Currently, electronics makers in Asia control the battery business. South Korea’s LG Ltd. and Samsung SDI Co. are among the top vendors, according to BNEF. Asia is expected to maintain its lead with an additional eight factories being constructed in China alone.
Automakers are moving quickly to secure battery capacity. Daimler’s factory would be the biggest yet in Europe, responding to Tesla’s $5 billion Gigafactory venture with Panasonic Corp. At Daimler, batteries will feed both its cars and a venture Mercedes-Benz entered with rooftop-solar installer Vivint Solar Inc. to produce home energy storage systems.
“Looking a few years out, as we have a stronger penetration of EVs in the market, you’ll have more demand on the grid, which may need to be supported by storage,” said Boris von Bormann, chief executive officer of Mercedes-Benz Energy Americas.
Tesla’s plant was about a third complete in January and will give it access to 35 gigawatts a year of capacity when finished, enough for its planned production rate of 500,000 cars a year. This would place the carmaker based in Palo Alto, California, as the No. 2 supplier behind LG Chem Ltd. Tesla is also planning to build additional gigafactories.
“Later this year, we expect to finalize locations for Gigafactories 3, 4 and possibly 5 (Gigafactory 2 is the Tesla solar plant in New York),” the company wrote in its fourth quarter letter to shareholders.
The scale of Daimler’s investment is smaller, and the company hasn’t disclosed its capacity goal. Volkswagen is in talks with battery makers over possible ventures and plans a prototype assembly plant in Germany to develop its own expertise. A Stockholm-based startup run by a former Tesla executive, NorthVolt AB, has also announced plans for a 4 billion-euro battery factory in Sweden by 2023.

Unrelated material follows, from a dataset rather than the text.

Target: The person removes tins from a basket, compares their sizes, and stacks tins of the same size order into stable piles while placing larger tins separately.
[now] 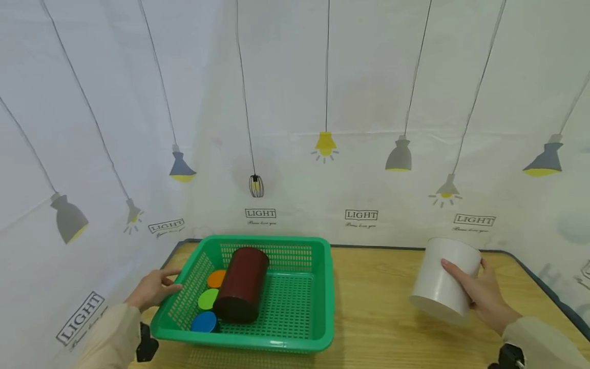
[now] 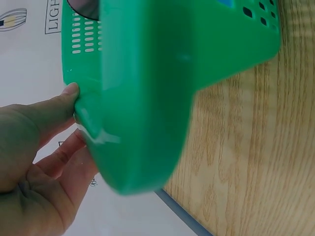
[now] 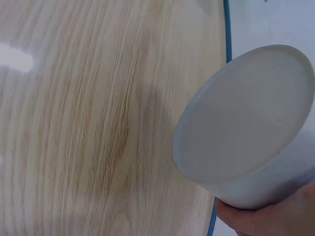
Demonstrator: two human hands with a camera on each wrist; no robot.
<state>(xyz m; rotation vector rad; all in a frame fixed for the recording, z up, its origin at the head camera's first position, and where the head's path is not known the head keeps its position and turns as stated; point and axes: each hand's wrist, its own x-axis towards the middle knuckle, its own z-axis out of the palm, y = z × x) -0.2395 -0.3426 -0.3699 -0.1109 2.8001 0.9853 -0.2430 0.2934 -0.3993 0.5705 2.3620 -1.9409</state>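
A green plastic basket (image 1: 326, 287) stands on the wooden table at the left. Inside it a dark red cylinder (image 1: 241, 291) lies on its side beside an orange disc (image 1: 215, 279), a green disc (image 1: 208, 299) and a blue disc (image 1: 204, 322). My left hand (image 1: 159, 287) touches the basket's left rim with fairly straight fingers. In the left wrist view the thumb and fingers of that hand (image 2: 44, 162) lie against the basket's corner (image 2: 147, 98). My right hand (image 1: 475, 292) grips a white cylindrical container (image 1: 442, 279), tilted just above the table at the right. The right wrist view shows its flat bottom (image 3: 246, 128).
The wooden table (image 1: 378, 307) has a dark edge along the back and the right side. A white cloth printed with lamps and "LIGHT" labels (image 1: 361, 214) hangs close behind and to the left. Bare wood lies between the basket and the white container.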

Higher production of lithium-ion units for cars will help slash costs of batteries for all applications, making storage more affordable in homes and on the grid.
The result may make electric cars competitive with ones fueled by gasoline or diesel sometime in the next decade. The battery pack is the most expensive part of a plug-in, making up about a third of the total cost. Lithium-ion packs are projected to be 43 percent cheaper by 2021, dropping to $156 a kilowatt-hour from $273 today.

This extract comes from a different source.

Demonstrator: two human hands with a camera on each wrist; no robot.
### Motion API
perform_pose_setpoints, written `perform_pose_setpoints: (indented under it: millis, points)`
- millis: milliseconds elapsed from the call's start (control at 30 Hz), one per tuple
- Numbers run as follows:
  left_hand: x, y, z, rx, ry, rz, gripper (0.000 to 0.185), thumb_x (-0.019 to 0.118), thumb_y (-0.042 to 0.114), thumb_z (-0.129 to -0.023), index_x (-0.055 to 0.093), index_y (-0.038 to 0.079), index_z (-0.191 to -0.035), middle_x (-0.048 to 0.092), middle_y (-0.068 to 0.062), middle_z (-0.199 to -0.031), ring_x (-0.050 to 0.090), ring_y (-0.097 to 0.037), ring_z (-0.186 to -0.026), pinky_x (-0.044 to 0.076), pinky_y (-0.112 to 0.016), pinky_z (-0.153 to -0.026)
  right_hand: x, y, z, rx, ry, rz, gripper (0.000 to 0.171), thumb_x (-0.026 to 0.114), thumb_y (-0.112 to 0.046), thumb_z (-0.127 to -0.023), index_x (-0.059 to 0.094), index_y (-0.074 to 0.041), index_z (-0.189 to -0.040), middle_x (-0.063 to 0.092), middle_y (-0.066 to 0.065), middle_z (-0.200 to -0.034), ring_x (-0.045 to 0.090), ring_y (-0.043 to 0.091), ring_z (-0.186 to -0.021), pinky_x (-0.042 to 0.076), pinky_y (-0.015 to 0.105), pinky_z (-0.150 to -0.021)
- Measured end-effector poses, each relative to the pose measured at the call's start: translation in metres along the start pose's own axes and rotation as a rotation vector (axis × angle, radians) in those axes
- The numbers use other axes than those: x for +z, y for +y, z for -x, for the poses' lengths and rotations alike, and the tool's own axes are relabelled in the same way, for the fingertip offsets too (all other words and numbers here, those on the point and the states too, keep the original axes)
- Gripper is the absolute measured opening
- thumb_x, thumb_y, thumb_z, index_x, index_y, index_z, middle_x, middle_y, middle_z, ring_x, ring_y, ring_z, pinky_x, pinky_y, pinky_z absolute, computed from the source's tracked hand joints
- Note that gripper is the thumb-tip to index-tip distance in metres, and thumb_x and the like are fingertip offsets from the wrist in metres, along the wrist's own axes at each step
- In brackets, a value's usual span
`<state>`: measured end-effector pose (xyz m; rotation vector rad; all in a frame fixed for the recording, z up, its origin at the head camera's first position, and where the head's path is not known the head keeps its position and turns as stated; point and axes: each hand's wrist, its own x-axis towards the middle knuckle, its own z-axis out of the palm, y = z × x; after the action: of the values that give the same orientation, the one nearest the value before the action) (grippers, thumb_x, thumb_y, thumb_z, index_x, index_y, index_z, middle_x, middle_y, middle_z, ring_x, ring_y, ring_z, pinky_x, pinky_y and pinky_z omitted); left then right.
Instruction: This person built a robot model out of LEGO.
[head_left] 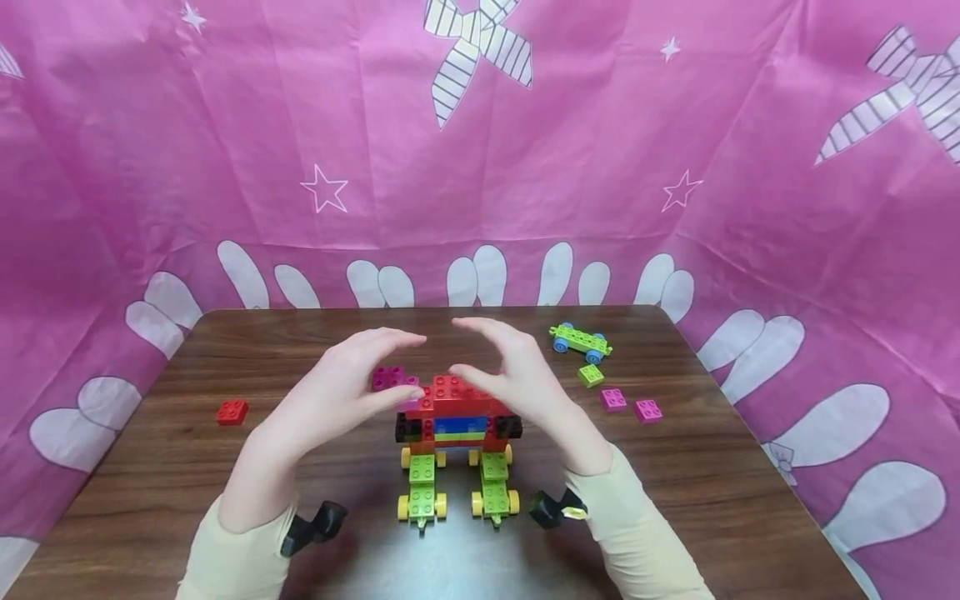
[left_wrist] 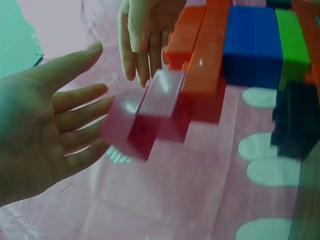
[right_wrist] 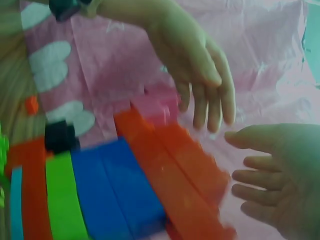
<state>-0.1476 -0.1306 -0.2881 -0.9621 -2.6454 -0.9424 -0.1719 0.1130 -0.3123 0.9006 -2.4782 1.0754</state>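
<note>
A brick build point(head_left: 454, 417) stands mid-table: red top point(left_wrist: 200, 60), blue point(right_wrist: 120, 190) and green layers, black ends, on two green chassis with yellow wheels point(head_left: 422, 492). A magenta brick point(head_left: 388, 377) sticks out from its upper left corner. My left hand point(head_left: 397, 360) hovers open beside that magenta brick point(left_wrist: 145, 112), palm toward it; whether the fingers point(left_wrist: 85, 117) touch it I cannot tell. My right hand point(head_left: 468, 350) arches open over the red top point(right_wrist: 185, 165), its thumb by the studs. Neither hand holds anything. In the right wrist view the left hand point(right_wrist: 200, 65) hangs above the magenta brick point(right_wrist: 160, 102).
Loose on the wooden table point(head_left: 150, 467): a green chassis with blue wheels point(head_left: 580, 341), a small green brick point(head_left: 591, 375), two magenta bricks point(head_left: 613, 399) point(head_left: 647, 410) at the right, and a red brick point(head_left: 232, 412) at the left. Pink cloth point(head_left: 480, 167) walls in three sides.
</note>
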Motion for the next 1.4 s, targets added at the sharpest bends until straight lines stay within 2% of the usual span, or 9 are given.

To be sure, the wider use of lithium-ion batteries is still in its early days and there are potentially competing technologies. It remains an open question whether storage can ever be profitable for consumers or utilities at a big scale.
“You still need a crystal ball to operate a system on batteries,” said Bridgit Hartland-Johnson, head of energy storage at Siemens Energy Management U.K., a maker of wind turbines and power systems. “There are still some unanswered questions.”
Even so, the battery factories are being built by automakers looking toward an electric future. Plug-ins could make up a fifth of new auto sales, or 21 million units, by 2030, according to BNEF. Merkel’s visit to the Daimler plant underscores her government’s target to have 6 million electric cars on the road by 2030.